As previous presidents have done, Biden used the occasion of his speech to communicate American policy to those aboard, who were no doubt listening intently. After telling the world that “America is back” and “Diplomacy is back,” he honed in on rising authoritarianism. He forcefully condemned the recent military coup in Myanmar, which was justified with baseless claims of a fraudulent election. Without directly addressing the capitol riot, the president decried any attempt to subvert the results of a democratic election with violence. He outlined his administration’s willingness to hold Russia to account for human rights abuses like the imprisonment of opposition leader Alexei Navalny, and he warned against further interference in American democracy. He promised to challenge Russia and China while finding common ground where it is in America’s best interest, beginning with a five-year extension of the New START nuclear treaty. He didn’t back away completely from campaign rhetoric: A strong foreign policy, he argued, requires “building back better” here at home.


But notably, Biden tied domestic crises to global affairs throughout his remarks: The domestic climate crisis can only be mitigated through global cooperation; stopping future pandemics means global cooperation to surveil for new diseases.

We’ve grown used to the idea that statecraft is the domain of experts alone, but that wasn’t true as recently as the Cold War. Presidents often used rhetoric to win support for their foreign policies among domestic audiences, explaining how seemingly distant issues mattered to voters. In 1947, President Truman made the case to the public that financial assistance to European states was vital to the “security of the United States.” President Kennedy’s famous “Ich bin ein Berliner” line was as much for American consumption as for West Germans—he explained “the great issue between the free world and the Communist world” and what it meant for free Americans. President Reagan’s famous “evil empire” speech rallied the American public to rise to the “challenge” and “ultimately triumph” over communism.

But with the notable exception of the years immediately after 9/11, post-Cold War presidents have done little to consistently communicate with the public on issues of foreign affairs. The public, it turns out, was listening—and they heard presidential silence. That silence created a void, which was filled with the ignorant xenophobia of "America First" on the right and another form of naïve isolationism on the left.

The changes in news media since the fall of the Berlin Wall makes it harder for nuanced, erudite messages to break through to a polarized public. But that's why it's crucial that Biden use whatever power remains in the bully pulpit to fill the 30-year gap with consistent and robust communication on foreign policy issues.

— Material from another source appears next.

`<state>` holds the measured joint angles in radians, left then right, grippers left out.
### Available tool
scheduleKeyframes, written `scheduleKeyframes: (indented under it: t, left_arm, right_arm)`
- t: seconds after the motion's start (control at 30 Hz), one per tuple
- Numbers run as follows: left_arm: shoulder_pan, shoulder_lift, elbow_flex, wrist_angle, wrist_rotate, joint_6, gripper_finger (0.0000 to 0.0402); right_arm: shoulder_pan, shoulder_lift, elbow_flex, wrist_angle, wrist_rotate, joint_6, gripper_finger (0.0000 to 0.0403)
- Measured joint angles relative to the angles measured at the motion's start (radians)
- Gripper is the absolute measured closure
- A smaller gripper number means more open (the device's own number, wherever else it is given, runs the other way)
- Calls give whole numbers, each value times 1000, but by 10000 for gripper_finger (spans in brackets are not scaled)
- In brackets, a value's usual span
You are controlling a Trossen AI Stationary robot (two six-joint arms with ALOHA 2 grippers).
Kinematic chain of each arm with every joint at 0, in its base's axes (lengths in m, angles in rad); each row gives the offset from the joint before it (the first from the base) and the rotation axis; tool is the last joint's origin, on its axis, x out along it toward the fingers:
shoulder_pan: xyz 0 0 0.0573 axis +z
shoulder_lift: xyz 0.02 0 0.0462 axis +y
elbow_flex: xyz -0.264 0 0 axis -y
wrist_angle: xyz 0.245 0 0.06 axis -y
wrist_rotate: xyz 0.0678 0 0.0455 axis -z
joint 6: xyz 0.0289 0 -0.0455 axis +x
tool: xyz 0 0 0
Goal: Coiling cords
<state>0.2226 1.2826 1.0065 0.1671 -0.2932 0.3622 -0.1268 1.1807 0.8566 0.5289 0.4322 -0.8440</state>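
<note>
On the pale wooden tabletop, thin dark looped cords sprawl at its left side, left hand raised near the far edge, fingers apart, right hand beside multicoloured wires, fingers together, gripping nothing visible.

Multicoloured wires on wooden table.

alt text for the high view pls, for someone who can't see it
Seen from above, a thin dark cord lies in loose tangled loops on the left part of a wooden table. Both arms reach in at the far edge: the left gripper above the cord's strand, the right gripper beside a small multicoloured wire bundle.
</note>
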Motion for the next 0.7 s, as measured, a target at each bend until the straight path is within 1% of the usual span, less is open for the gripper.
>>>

Biden recognizes that the bulk of our current domestic challenges—the coronavirus, economic inequality, expanding authoritarianism, and climate change—are global in nature. Where Biden’s immediate predecessor too often treated foreign affairs as at best a series of opportunities to score political points and at worst a playground for corruption, the new administration should continue to engage the American public and explain how his plan to address our domestic challenges is tied to his foreign policy vision.

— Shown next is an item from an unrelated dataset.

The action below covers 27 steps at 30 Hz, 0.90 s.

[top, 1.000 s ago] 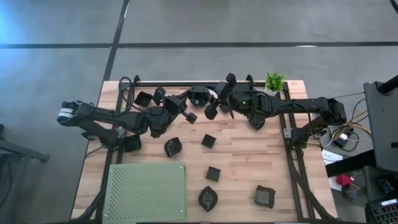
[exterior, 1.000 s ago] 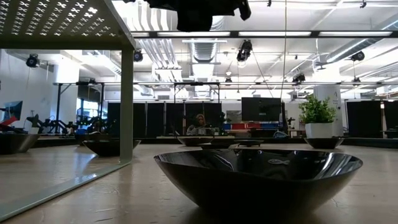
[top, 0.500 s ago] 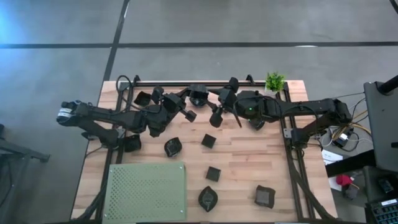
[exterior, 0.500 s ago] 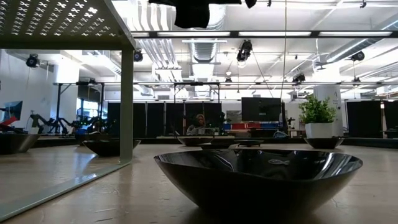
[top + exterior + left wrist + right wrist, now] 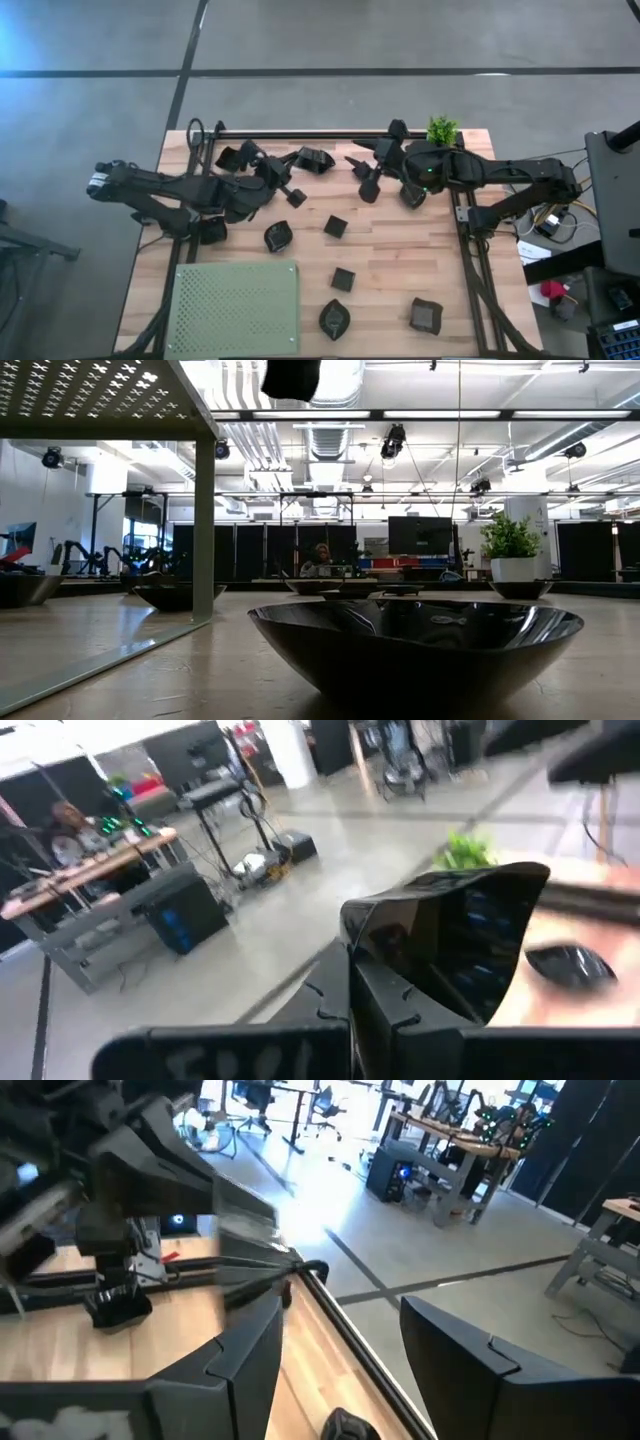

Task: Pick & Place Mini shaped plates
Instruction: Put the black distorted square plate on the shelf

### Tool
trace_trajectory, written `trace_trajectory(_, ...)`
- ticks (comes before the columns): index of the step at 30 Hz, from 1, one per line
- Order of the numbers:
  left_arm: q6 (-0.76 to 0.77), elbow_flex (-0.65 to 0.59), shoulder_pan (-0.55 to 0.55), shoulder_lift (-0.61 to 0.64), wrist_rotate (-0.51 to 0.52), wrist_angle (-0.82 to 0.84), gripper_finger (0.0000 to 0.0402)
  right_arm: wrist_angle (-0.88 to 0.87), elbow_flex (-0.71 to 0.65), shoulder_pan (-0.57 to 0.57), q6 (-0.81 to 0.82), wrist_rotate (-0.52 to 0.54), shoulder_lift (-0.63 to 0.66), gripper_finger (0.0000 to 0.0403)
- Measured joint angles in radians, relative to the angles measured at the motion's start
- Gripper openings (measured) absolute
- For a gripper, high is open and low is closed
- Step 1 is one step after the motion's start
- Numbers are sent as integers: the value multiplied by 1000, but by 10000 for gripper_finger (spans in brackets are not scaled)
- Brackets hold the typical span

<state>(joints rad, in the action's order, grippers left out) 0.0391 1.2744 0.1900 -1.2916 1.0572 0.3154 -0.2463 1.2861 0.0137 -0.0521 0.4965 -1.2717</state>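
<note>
My left gripper [image 5: 300, 166] is over the far middle of the table, shut on a small black square-sided plate [image 5: 318, 158], which the left wrist view shows large as the held plate [image 5: 450, 940]. My right gripper [image 5: 366, 176] hovers just right of it, open and empty, with its fingers [image 5: 240, 1370] set wide apart. Several more black plates lie flat on the wood: a leaf-like one [image 5: 334, 318], squares [image 5: 343, 279] [image 5: 335, 226] [image 5: 425, 314] and another [image 5: 278, 236]. The low view shows one dish [image 5: 415, 645] close up. My left gripper pinches the plate by its rim [image 5: 365, 935] between the two fingers [image 5: 375, 1005]. The fingers reach roughly level from the table's left side. The plate is lifted clear of the table and stands tilted beyond the fingertips, its hollow facing sideways.
A light green perforated mat [image 5: 237, 308] stands raised at the near left corner. A small green potted plant [image 5: 441, 130] sits at the far right edge, close behind the right arm. More plates lie by the left arm [image 5: 230, 157] [image 5: 212, 230]. Dark rails frame the table.
My right gripper has drawn back toward the table's right edge, away from the held plate. My left gripper, still holding the plate, has shifted slightly toward the left and near edges. The plate has gone with it, still clear of the table.
</note>
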Motion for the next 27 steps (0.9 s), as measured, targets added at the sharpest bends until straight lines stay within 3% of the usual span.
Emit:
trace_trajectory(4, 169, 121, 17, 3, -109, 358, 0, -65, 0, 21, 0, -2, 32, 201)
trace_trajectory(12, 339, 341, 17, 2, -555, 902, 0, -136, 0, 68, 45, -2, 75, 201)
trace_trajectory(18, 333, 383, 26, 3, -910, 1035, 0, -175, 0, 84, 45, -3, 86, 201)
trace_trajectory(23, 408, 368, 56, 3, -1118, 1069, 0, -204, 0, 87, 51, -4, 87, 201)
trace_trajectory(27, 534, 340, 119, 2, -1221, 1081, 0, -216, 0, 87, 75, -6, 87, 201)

Even if Biden’s foreign policy will be nuanced and careful, his communications strategy must be aggressive. If the United States is to confront the myriad crises and generational challenges that currently confront it, it will require adept political leaders: politicians who can use rhetoric to create legitimacy, who can galvanize public support and help people accept difficult truths.

No president since the end of the Cold War has been in as advantageous a position as Biden to do so, and his first foreign policy address as president was a promising start. But he can’t let off the gas. Whatever it means to craft a “foreign policy for the middle class,” the president should make sure the middle class hears about it.